From the first line of the material through the line containing "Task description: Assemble", restate everything word for word and nothing more.
---
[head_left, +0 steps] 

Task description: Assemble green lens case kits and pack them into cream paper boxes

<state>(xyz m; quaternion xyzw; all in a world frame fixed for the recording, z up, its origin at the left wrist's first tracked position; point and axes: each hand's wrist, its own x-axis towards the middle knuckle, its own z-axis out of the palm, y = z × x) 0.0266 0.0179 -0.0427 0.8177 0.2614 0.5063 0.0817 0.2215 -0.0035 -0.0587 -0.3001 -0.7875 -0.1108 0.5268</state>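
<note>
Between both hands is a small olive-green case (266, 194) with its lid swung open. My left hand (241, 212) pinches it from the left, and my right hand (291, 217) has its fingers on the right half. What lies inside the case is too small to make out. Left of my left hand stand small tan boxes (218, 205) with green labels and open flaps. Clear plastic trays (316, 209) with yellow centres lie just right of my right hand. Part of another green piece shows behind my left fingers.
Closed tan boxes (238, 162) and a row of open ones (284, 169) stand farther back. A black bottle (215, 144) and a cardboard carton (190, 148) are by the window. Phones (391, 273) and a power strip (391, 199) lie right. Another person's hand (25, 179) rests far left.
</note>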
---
Task output:
[head_left, +0 steps] 

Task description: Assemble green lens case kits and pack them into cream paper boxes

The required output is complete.